Cross-disciplinary Data Integration and real-world deployment

While climate change is evident through observational data, many details about the underlying mechanisms and potential impacts on society have not been studied in detail. Data gathered at different Spatio-temporal resolutions provide additional features and information, each adding a new dimension to help assess how climate change impacts a specific area, such as agriculture. Data also come with different limitations in terms of discipline-specific standards, formats, biases, quality, missingness, contexts and scope of their applications, as well as unknown factors resulting from human and technological interventions at different stages of the data lifecycle. By building a complete digital picture of our natural environment, we can find better ways to track the impacts of climate change on agriculture, biodiversity, oceans, land, water, and the cryosphere. To do this we need to computationally integrate data from different scales, modalities, sources and disciplines considering a range of parameters making it a challenging and extremely expensive endeavour, both in terms of time and resources required. These requirements make it even more important to embed interventions throughout the project lifecycle to enable real-world deployment of existing data-based solutions. It is critical to work with stakeholders across academia, industries, government and the public to respond to climate crises on an unprecedented scale. Unfortunately, it is extremely risky in practice.

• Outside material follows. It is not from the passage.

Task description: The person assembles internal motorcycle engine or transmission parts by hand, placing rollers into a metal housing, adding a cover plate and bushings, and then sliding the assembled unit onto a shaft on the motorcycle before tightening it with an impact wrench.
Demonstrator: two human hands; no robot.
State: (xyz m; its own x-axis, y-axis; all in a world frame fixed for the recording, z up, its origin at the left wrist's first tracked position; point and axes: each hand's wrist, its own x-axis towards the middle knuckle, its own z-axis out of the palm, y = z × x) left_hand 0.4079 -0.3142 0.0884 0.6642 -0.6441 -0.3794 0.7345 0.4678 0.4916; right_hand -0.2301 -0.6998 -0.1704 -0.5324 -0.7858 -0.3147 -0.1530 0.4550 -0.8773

The Turing researchers have been able to apply innovative approaches to facilitate the integration of datasets across disciplines, build robust tools and technology and enable the deployment of existing software tools in ways that the original creators may not have originally envisioned. ASG projects have actively convened data scientists, algorithm developers, data owners, software engineers, practitioners and potential end-users from across disciplines. Working on projects like Scivision, DeepSensor, IceNet, Dyme-CHH and ‘Impact of climate change on agriculture’, they have created highly successful frameworks for data and model integration. Open source, reproducible and ethical practices further amplified the iterative improvement and reuse of those computational frameworks by different users. For instance, many models are supplemented by a collection of interactive notebooks with research narratives and code describing real-world applications of data models, exemplifying reproducible processes. Environmental Data Science Book has published multiple of them as executable python-based notebooks showcasing sensor data and models which could be highlighted through Scivision. Scivision’s tree crown use case was initially published as an Environmental Data Science notebook. Thanks to its incorporation in Scivision’s public catalogue, the tree crown model and data are discoverable for the scientific image analysis community. These projects share common challenges in communicating science to experts and non-experts through reproducible and shareable computational notebooks.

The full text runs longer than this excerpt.